■ Exercise
Your answer should be the lines below from the one holding "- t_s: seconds" through the one holding "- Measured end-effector", copied exactly and with nothing else.
BEGIN
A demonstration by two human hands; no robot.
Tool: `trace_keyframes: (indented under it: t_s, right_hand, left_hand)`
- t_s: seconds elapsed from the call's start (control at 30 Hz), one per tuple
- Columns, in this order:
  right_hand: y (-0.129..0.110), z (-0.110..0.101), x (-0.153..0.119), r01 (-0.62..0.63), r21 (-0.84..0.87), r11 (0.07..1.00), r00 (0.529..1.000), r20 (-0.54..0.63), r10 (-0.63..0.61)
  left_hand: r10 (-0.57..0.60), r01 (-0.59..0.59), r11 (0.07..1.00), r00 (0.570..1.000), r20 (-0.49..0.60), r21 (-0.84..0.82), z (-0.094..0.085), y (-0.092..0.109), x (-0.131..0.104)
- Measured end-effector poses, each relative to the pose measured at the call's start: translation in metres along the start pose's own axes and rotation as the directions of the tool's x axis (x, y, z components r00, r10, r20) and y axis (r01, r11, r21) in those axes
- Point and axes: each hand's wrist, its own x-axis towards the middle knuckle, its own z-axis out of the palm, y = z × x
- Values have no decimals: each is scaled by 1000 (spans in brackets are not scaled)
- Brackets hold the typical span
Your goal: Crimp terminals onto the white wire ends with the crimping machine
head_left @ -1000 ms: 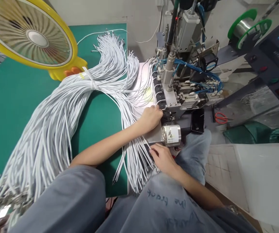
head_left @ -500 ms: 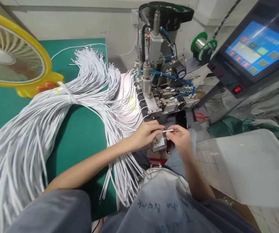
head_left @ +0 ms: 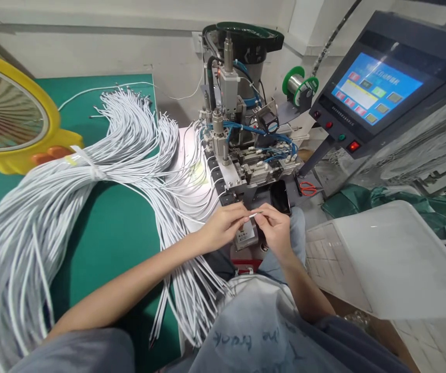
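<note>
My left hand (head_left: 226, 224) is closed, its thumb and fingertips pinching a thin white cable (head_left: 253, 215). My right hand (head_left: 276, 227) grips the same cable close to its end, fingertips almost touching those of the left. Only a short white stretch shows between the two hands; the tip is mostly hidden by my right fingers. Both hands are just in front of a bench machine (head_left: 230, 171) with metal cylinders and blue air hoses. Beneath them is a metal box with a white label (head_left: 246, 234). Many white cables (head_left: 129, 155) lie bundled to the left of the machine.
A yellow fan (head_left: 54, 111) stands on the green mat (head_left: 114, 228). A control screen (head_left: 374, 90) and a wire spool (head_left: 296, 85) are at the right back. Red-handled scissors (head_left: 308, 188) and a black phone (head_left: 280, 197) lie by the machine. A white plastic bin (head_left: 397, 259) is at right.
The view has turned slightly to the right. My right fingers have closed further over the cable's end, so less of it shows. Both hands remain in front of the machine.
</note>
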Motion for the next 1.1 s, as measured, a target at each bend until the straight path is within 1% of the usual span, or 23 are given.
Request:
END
■ Reply to the task
- t_s: seconds elapsed from the call's start (control at 30 Hz), one per tuple
- Columns, in this order:
  right_hand: y (-0.129..0.110), z (-0.110..0.101), x (-0.153..0.119), r01 (-0.62..0.63), r21 (-0.84..0.87), r11 (0.07..1.00), r00 (0.529..1.000), r20 (-0.54..0.63), r10 (-0.63..0.61)
  left_hand: r10 (-0.57..0.60), r01 (-0.59..0.59), r11 (0.07..1.00), r00 (0.570..1.000), r20 (-0.49..0.60), r21 (-0.84..0.82), z (-0.094..0.085), y (-0.092..0.109), x (-0.131..0.104)
- Measured end-effector poses, each relative to the pose measured at the call's start: translation in metres along the start pose's own axes and rotation as the directions of the tool's x axis (x, y, z components r00, r10, r20) and y axis (r01, r11, r21) in those axes

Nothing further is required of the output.